> **WHAT THE TASK REQUIRES**: Could you print the stretch of lines below from the one with "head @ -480" through the one with "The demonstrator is", exactly as they stand and without any pictures?

> **MATERIAL SUPPLIED**:
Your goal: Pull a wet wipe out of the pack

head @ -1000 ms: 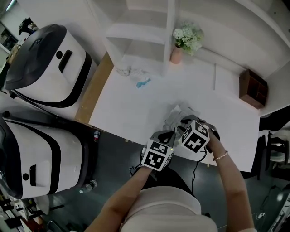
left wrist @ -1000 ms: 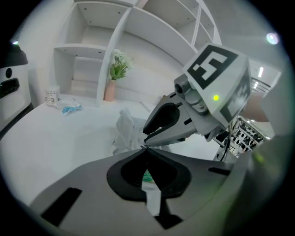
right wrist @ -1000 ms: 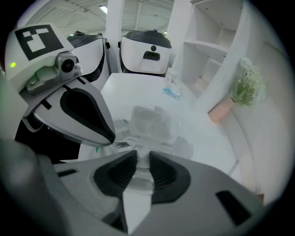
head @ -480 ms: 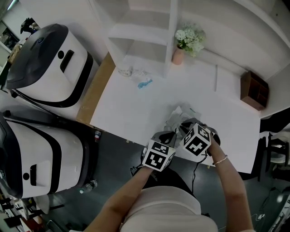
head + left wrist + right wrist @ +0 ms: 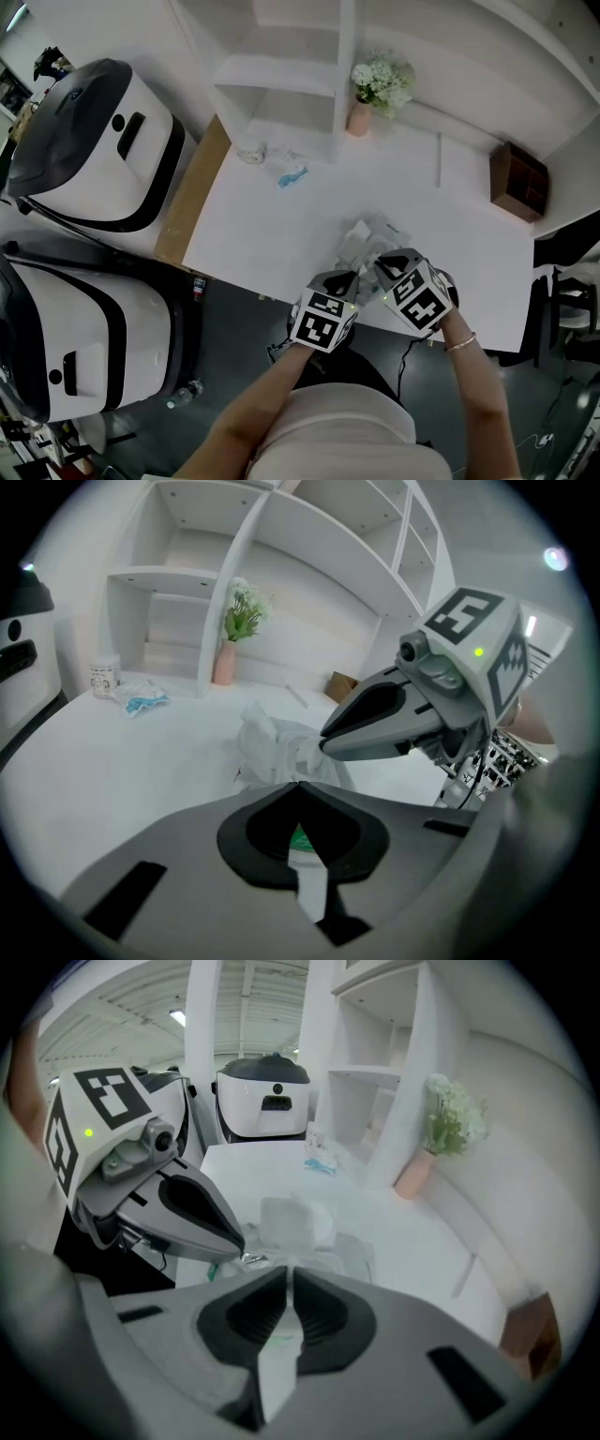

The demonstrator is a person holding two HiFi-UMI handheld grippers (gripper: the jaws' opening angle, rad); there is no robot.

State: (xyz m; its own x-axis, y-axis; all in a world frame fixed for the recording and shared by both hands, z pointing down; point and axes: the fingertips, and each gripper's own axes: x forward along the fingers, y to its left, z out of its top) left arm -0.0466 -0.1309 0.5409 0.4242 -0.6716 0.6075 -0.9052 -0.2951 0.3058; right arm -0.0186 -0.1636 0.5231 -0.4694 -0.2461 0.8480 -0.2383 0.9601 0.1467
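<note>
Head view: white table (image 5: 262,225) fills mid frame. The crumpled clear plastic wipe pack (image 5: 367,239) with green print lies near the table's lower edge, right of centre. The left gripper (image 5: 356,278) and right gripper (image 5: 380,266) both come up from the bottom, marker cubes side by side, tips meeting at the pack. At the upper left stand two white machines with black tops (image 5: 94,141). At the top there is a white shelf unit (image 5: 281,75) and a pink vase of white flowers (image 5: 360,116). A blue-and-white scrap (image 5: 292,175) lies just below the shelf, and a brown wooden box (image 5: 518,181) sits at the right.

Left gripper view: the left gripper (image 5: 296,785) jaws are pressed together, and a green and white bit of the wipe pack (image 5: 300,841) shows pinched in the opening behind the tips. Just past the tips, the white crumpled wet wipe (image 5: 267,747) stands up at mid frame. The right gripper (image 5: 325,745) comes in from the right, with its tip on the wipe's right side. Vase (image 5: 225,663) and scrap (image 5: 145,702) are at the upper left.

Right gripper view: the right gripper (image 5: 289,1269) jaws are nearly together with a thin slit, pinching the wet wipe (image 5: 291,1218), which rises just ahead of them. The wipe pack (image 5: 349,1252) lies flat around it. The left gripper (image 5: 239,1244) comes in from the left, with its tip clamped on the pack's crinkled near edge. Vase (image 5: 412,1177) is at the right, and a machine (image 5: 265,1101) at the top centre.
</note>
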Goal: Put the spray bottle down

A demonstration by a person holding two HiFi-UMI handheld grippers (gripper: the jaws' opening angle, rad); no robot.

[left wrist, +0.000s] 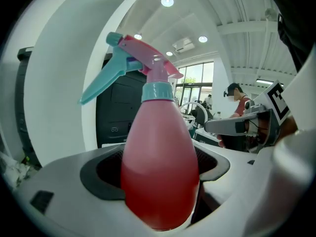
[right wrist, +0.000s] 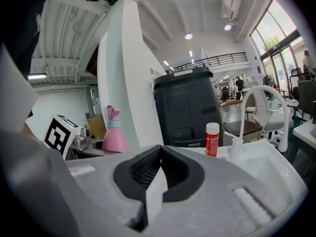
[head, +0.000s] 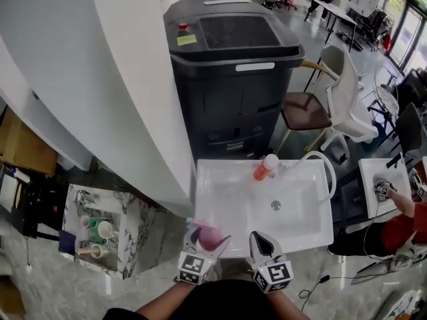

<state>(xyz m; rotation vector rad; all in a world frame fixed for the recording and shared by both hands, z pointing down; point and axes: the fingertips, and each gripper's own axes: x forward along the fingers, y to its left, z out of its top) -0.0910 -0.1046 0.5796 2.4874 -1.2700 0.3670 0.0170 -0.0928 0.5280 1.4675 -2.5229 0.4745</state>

> **FINISHED TASK**:
head @ -480 ms: 
head + left wrist + right wrist @ +0 ms: 

The demonstrator is a person holding two HiFi-UMI handheld grippers (gripper: the jaws' opening angle, rad); there is no robot.

What appears above is the full answer.